Garrapatear palabras sobre la tragedia de Ucrania es igual aún destroce interior que no cesa y sabe a sangre entre ortigas. Los vocablos, que hace poco tiempo aún servían para amainar el sufrimiento que comenzaba con la invasión rusa, ya están requemados sobre docenas de cadáveres desmembrados, y únicamente una voz aterrorizada lo supo señalar: “Ojos hay únicamente para llorar”.
Cualquier relato de estos aciagos días, es una necrología descarnada de Curzio Malaparte arrancada abruptamente de algunas de las páginas de “Kaputt” o “La piel”, y servirán cual cortinón de fondo a esas cronistas de guerra adosadas a una nueva Apocalipsis.
Cada columna de prensa en papel o en medios audiovisuales, cuenta sucesos espeluznantes. Cada editor de turno no necesitará retocar la mirada de un niño sangrante, el cuerpo destrozado de una madre adolescente o martirizarán sobre la propia crónica enviada con urgencia, una violación vista alguna vez en una representación teatral del marqués de Sade con los recluidos del Hospicio de Charenton. Los punzonazos del dolor hacen que el propio espumarajo hiera.

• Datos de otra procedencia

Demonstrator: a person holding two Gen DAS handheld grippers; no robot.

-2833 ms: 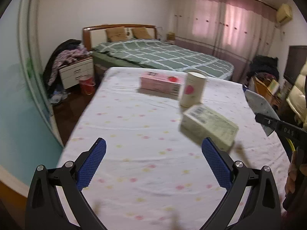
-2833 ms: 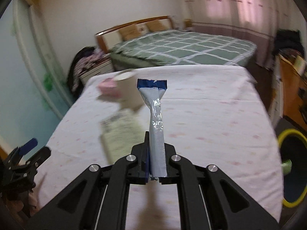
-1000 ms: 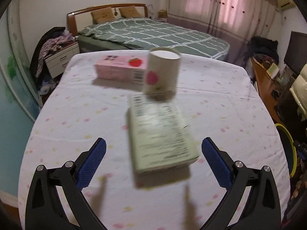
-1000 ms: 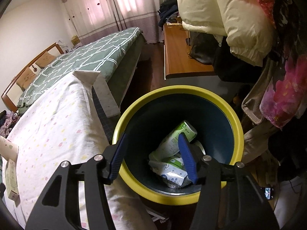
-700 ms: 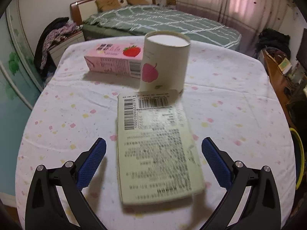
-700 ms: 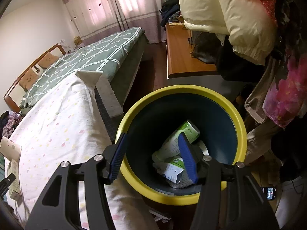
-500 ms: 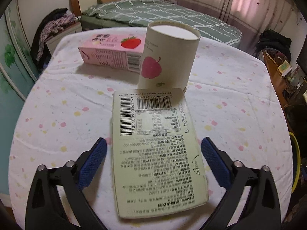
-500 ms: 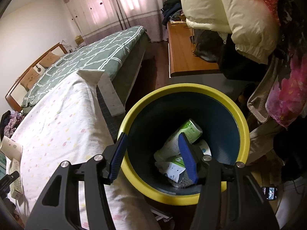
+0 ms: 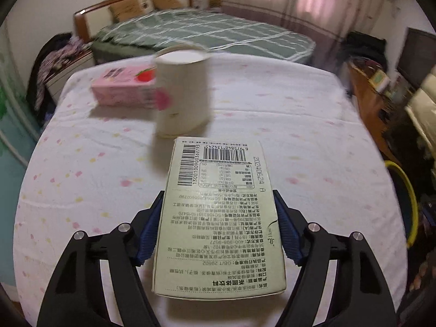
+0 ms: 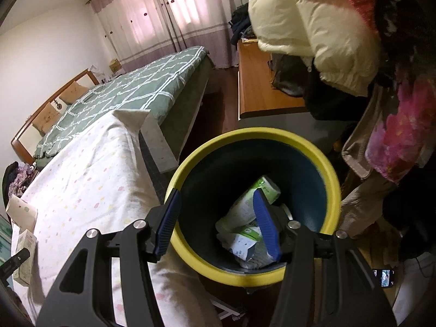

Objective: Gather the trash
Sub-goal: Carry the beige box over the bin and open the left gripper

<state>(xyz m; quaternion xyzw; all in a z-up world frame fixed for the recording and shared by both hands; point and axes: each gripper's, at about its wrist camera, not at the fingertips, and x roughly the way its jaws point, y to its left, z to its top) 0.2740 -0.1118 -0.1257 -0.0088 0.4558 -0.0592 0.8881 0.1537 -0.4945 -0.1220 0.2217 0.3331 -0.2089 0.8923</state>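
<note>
- Between the left gripper's [image 9: 218, 231] jaws, the green carton [image 9: 220, 218] is sitting clamped, its long axis pointing forward above the bench [image 9: 81, 177].
- The right gripper [image 10: 218, 223] is hanging with jaws apart over the bin [image 10: 331, 179].

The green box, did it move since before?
Yes. The green box now sits between the left gripper's fingers, farther from the white cup, apparently lifted off the table.

**A lived-in home bedroom**

A bed [image 9: 207, 35] with a green checked quilt and wooden headboard [image 9: 130, 0], pink curtains [image 10: 169, 19], a nightstand [image 9: 68, 73] piled with clothes, and puffy coats [image 10: 313, 27] heaped nearby.
</note>
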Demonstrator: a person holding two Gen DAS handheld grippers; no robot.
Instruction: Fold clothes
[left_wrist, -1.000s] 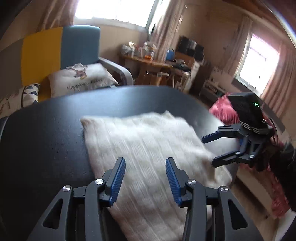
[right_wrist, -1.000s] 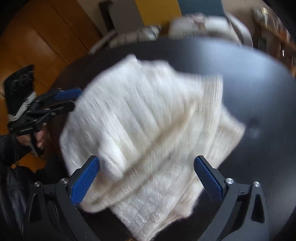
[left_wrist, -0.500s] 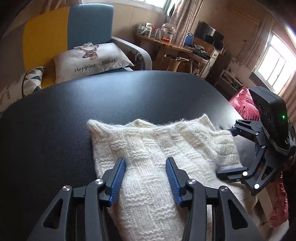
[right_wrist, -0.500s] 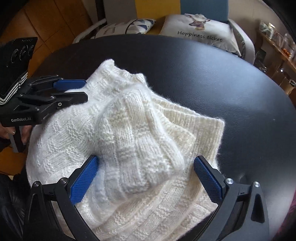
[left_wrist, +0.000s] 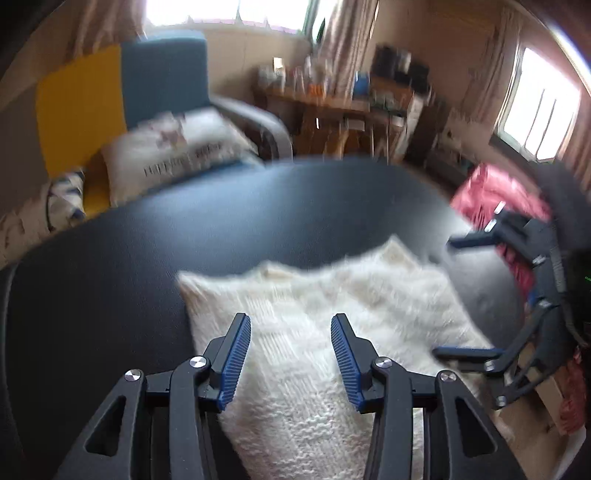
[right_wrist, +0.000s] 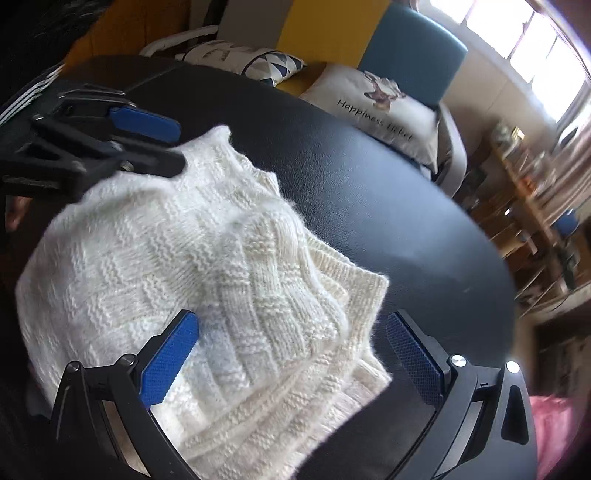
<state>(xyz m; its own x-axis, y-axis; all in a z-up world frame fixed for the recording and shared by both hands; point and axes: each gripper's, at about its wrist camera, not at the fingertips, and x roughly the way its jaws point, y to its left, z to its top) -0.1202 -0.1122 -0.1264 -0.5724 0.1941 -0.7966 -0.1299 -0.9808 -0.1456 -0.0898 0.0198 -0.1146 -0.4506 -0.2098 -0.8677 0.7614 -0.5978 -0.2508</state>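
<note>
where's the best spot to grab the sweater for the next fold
Probably the ribbed hem corner of the sweater, coming from the bare table side. That edge lies flat and sticks out past the folded layers, so the right gripper can pinch it cleanly.

From the sweater, the black table lies bare from twelve to three o'clock. The left gripper blocks ten o'clock. At six, blur seemingly hides the table's edge.
</note>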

Arturo Pérez- Reverte, que se ha movido con desconcertante maestría entre la literatura y el periodismo de combate a modo de un maestro de esgrima, relataba los acaecimientos de los cronistas de hostilidades… “Para un reportero en una guerra, territorio comanche es el lugar donde el instinto dice que pares el carro y des media vuelta; donde siempre parece a punto de anochecer y caminas pegado a las paredes, hacia los tiros que suenan a lo lejos, mientras escuchas los pasos sobre los cristales rotos. Territorio comanche es allí donde los oyes crujir bajo tus botas, y aunque no ves a nadie sabes que te están mirando”.

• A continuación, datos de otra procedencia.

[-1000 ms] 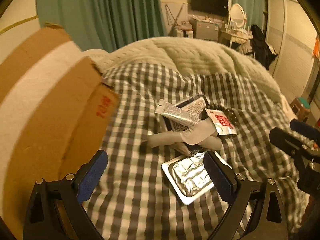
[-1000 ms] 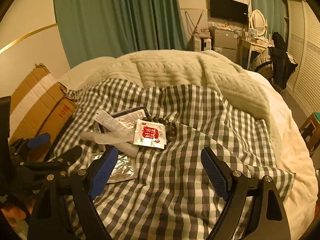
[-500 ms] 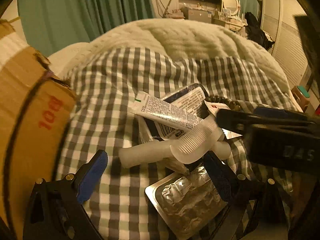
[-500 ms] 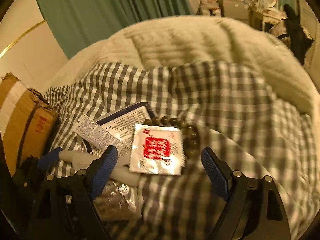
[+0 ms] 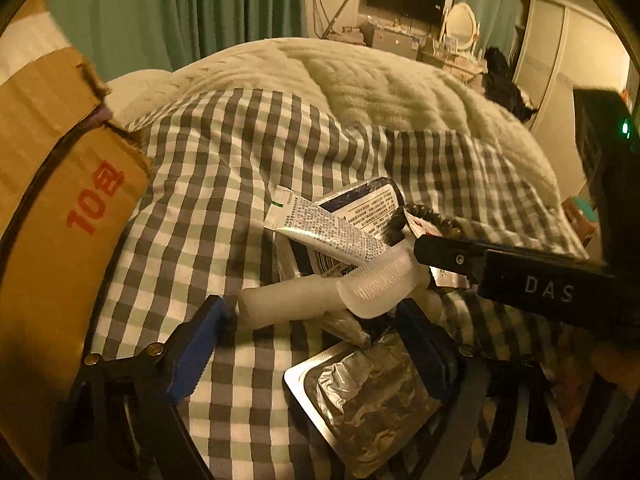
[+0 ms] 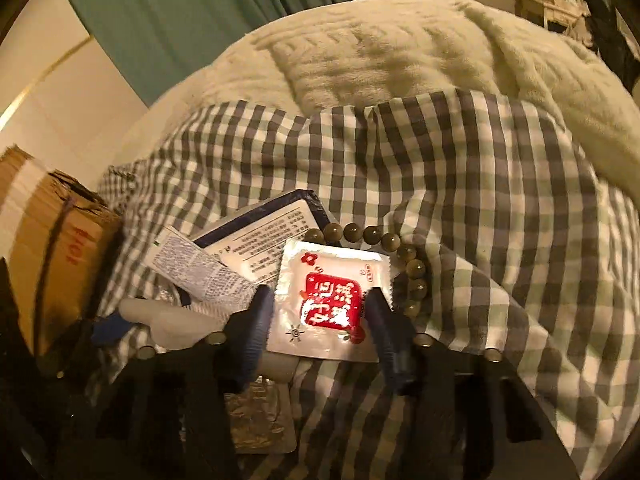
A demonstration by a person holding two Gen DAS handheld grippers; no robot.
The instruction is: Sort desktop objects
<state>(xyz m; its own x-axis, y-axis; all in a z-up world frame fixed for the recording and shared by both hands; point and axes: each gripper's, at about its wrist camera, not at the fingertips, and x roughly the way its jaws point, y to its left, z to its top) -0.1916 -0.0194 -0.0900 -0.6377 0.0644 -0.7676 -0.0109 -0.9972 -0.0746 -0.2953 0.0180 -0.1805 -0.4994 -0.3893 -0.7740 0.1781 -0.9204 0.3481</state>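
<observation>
A pile of small items lies on the checked cloth [image 5: 224, 184]. My right gripper [image 6: 320, 308] hangs low over a white sachet with a red label [image 6: 332, 296]. Its jaws are closing, the blue pads [image 6: 256, 320] at the sachet's two side edges, and the sachet still lies flat. My left gripper [image 5: 310, 312] is closing too, still wide, with a white plastic tube [image 5: 288, 304] and a foil blister pack [image 5: 368, 392] between its fingers. A printed tube [image 5: 328, 232], a dark blue packet [image 6: 272, 232] and a bead bracelet [image 6: 400, 248] lie behind.
A cardboard box [image 5: 60, 220] with red print stands close on the left of the pile. The right gripper's black arm [image 5: 520, 280] crosses the left wrist view from the right. A cream blanket [image 6: 400, 60] covers the bed beyond the cloth.
Both grippers came down and closer to the pile. The right jaws narrowed from wide apart to the sachet's edges. The left jaws narrowed a little.
</observation>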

Cuando Reverte trazó esas líneas, había dejado atrás los conflictos bélicos.
Al presente la estirpe de los corresponsales de batallas lleva teléfonos satelitales, cámaras de visor ultrarrojo y escriben con teclado electrónico al éter sobre el salvajismo con un rigor que brota saliva sangrante, y nos hacen ser testigos del desgarre doloroso que no cesa.

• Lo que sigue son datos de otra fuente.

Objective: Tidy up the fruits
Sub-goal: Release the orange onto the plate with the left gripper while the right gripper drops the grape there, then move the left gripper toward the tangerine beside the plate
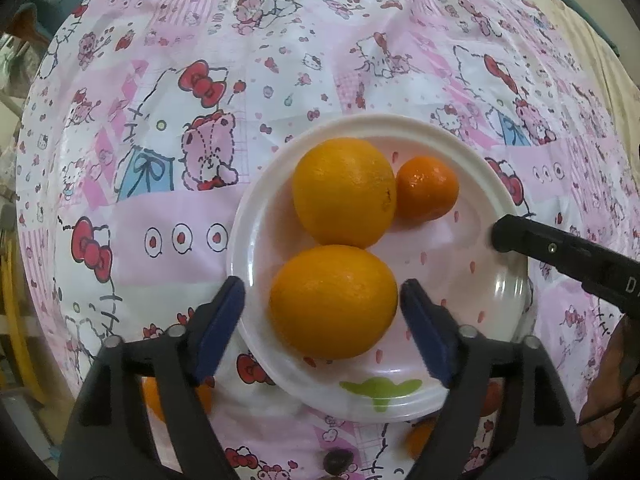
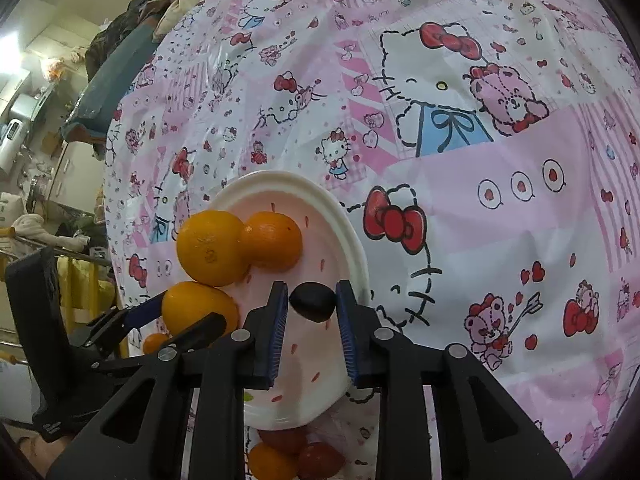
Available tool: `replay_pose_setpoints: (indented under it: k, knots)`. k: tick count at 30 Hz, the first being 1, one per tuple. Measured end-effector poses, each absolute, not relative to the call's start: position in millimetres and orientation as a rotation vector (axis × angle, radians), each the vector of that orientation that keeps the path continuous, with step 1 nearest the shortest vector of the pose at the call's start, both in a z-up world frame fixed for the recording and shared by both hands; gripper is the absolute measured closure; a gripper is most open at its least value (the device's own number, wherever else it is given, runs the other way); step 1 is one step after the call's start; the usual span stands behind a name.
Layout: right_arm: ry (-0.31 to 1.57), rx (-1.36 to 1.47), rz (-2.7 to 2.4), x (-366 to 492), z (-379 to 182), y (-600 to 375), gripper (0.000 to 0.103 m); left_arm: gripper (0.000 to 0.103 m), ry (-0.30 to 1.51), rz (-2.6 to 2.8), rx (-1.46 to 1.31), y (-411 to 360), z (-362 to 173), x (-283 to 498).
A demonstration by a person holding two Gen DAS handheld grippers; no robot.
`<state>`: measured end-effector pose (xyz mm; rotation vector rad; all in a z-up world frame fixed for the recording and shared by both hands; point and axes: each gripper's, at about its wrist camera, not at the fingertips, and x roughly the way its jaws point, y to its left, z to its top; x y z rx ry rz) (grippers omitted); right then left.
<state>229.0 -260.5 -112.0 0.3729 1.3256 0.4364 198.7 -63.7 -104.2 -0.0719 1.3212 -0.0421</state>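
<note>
A white plate (image 1: 360, 123) on the pink cartoon tablecloth holds two large oranges and a small mandarin (image 1: 427, 189). In the left wrist view my left gripper (image 1: 324, 308) stands open around the nearer orange (image 1: 334, 300); there is a gap at the left pad, and the right pad is at the peel. The farther orange (image 1: 344, 192) touches it. My right gripper (image 2: 313, 301) is shut on a small dark plum (image 2: 314, 303) just above the plate (image 2: 280, 180). One of its black fingers (image 1: 520, 236) reaches over the plate's right rim.
More fruit lies on the cloth at the plate's near edge: red ones (image 2: 320, 460), an orange one (image 2: 272, 462) and a small mandarin (image 2: 154, 342). The tablecloth (image 2: 520, 200) stretches wide beyond the plate. Room clutter lies past the table's left edge (image 2: 92, 92).
</note>
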Motion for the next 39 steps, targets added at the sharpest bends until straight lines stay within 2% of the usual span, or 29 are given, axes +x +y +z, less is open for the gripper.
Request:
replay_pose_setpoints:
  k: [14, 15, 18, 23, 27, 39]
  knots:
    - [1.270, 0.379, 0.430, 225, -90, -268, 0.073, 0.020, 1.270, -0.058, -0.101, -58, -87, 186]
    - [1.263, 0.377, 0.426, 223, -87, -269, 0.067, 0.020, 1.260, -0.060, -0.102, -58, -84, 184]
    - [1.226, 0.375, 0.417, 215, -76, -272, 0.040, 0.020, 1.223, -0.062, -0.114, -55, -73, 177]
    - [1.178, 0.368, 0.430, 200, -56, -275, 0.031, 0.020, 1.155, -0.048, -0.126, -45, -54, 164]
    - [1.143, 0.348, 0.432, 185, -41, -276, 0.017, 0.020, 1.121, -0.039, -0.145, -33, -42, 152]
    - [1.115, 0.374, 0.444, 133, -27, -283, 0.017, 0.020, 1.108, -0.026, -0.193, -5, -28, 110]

Sófocles – padre de la tragedia – ya encorvado y acariciando la muerte al trasluz de su mirada anublada, borroneó plenamente lúcido: “No haber nacido es lo mejor”.
Con esas palabras, el autor de “Antígona” y “Edipo rey”, pretendió desgajar sobre la propia sangre el perdurable sufrimiento humano, ahora acerbamente presente en las tierras de Ucrania.